**Task prompt:** Reproduce each line, exactly, from the one containing "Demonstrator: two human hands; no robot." through the end of the material. Exclude pictures.

**Stored data:**
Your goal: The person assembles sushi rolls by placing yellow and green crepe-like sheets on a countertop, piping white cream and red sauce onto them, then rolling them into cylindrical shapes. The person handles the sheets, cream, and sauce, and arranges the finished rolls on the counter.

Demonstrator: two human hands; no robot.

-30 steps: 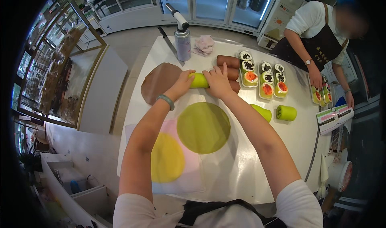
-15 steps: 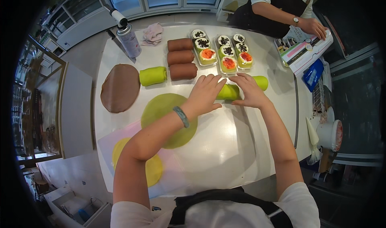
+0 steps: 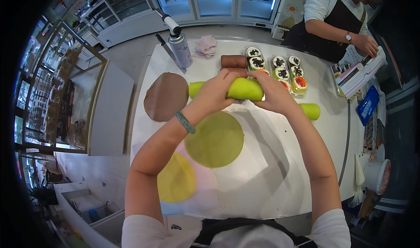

**Answer for the task:**
Demonstrator: two human hands; no robot.

-30 steps: 
-15 steps: 
+0 steps: 

No additional work is needed on this exercise.